Various wastes like lead-zinc slag, copper slag, steel slag, marble dust, which were not allowed for utilisation earlier, have now been identified as suitable material for the use in cement and other building products. As availability of coal and limestone are limited and soon these will be finished and on the other hand the requirement for cement is ever increasing. Hence adopting modern technologies and alternate materials is very essential for cement industry to meet this gap.

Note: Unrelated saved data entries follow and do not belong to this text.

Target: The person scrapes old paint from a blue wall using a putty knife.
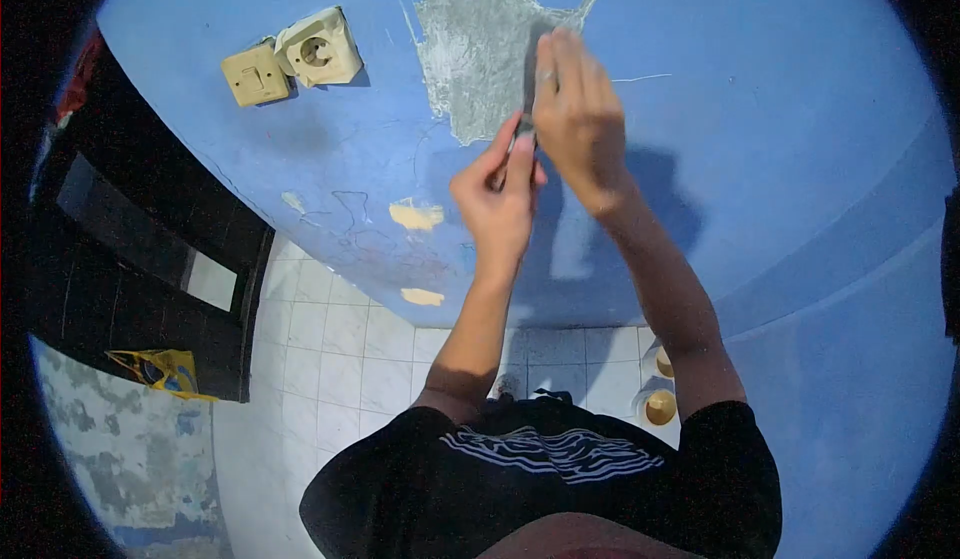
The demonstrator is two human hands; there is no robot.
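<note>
On the blue wall (760, 89) in front of me is a rough grey patch of bare plaster (475, 49) with ragged edges. My left hand (495, 204) is closed in a pinch at the patch's lower right edge, around a slim dark tool (527, 124) mostly covered by the fingers; its exact kind I cannot tell. Right beside it, my right hand (582, 109) is slightly blurred, fingers stretched upward and close together over the patch's right edge. A dark narrow strip, tool or shadow, runs along its left side.
A cream light switch (256, 76) and a power socket (318, 51) partly wrapped in tape sit upper left. Small pale patches (416, 216) mark the wall below. Two tubs (659, 408) stand on the white tiled floor (330, 349) by my right arm. A dark cabinet-like structure (150, 249) is at left.
</note>
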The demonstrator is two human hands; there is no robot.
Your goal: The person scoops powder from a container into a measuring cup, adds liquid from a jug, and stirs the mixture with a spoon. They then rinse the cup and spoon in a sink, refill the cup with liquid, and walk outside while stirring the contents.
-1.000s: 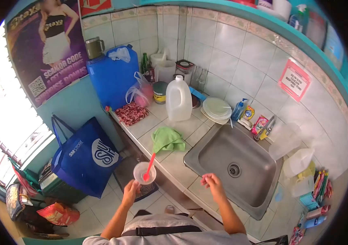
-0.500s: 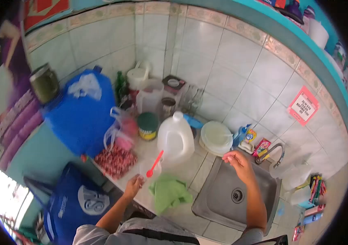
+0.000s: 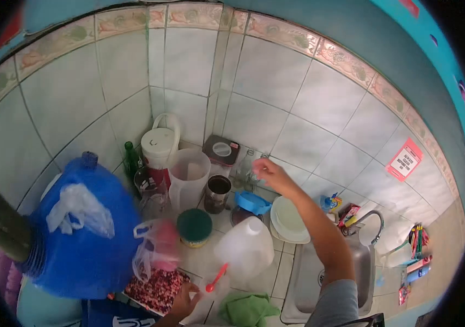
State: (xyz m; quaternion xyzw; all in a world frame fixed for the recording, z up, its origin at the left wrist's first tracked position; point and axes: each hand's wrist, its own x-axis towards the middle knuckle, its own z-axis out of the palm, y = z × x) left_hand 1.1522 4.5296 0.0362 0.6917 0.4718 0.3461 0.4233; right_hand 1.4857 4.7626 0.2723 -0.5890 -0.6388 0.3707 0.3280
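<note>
My right hand (image 3: 272,173) is raised over the back of the counter, in front of the clear glass bottles (image 3: 245,168). Its fingers are loosely bent and apart, with nothing seen in them. Low on the left, my left hand (image 3: 185,300) has its fingers curled together at the edge of the red-speckled mat (image 3: 153,289). What they pinch, if anything, I cannot make out. Right beside them a red spoon (image 3: 218,277) leans in a clear container that barely shows. Behind the spoon stands a white plastic jug (image 3: 246,248), and a green cloth (image 3: 249,309) lies in front.
A big blue water jug (image 3: 82,261) fills the left side. Near the corner stand a clear pitcher (image 3: 189,180), a dark metal cup (image 3: 218,194), a green-lidded jar (image 3: 194,228) and a blue-handled item (image 3: 252,203). Plates (image 3: 290,220) sit by the steel sink (image 3: 360,272).
The view has tilted up and moved nearer the corner. My right hand has gone from above the sink to the glass bottles at the back. My left hand stays close to the red spoon.
</note>
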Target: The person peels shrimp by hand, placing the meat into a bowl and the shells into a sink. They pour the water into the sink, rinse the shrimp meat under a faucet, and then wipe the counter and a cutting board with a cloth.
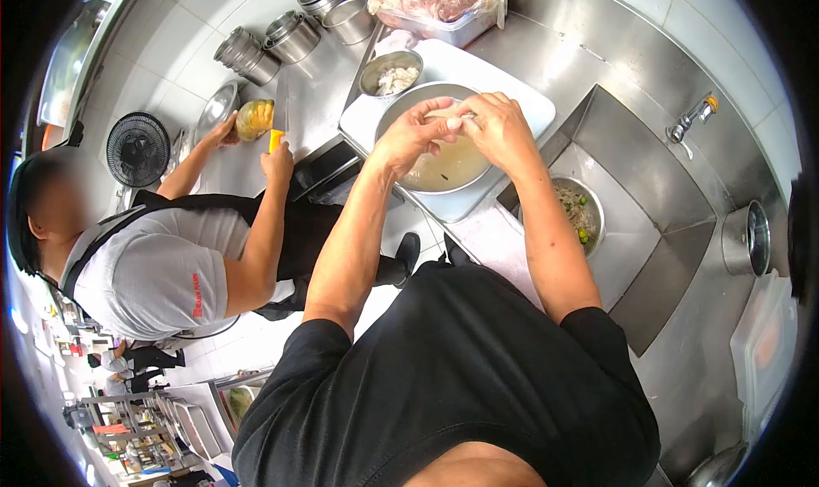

Cenospheres are one of the most desired by products of fly ash. They are small hollow spheres with roughly 10-1,000 ¦m in diameter and constitute about 1-2 per cent of the fly ash obtained from the coal combustion processes. Because of their specific properties, namely their low density and high mechanical strength, cenospheres are an important subject of coal fired power plants. Research results indicate that cenospheres from coal combustion are constituted by aluminosilicate glasses with some crystalline phases like quartz, mullite and calcite. The high alumina content - roughly 25-27 wt per cent is responsible for the high mechanical strength, while density of most cenospheres is lower than 1 g/cm3. Regarding the formation process, there are correlations between the amount of cenospheres and the sodium and calcium content, in the different fly ash samples.

The economics of blended cements will largely depend on the landed cost of fly ash or slag. The common belief that it is a waste material and can be given away at throw away price has already vanished. Cement companies are prepared to pay better rates for consistent quality of fly ash.

Reference: Quality Trend In Indian Cements - A Decade Appraisal

AUTHORS: US Sinha, K Bhatnagar, R Gupta and MM Ali of National Council for Cement and Building Materials, India (NCCBM)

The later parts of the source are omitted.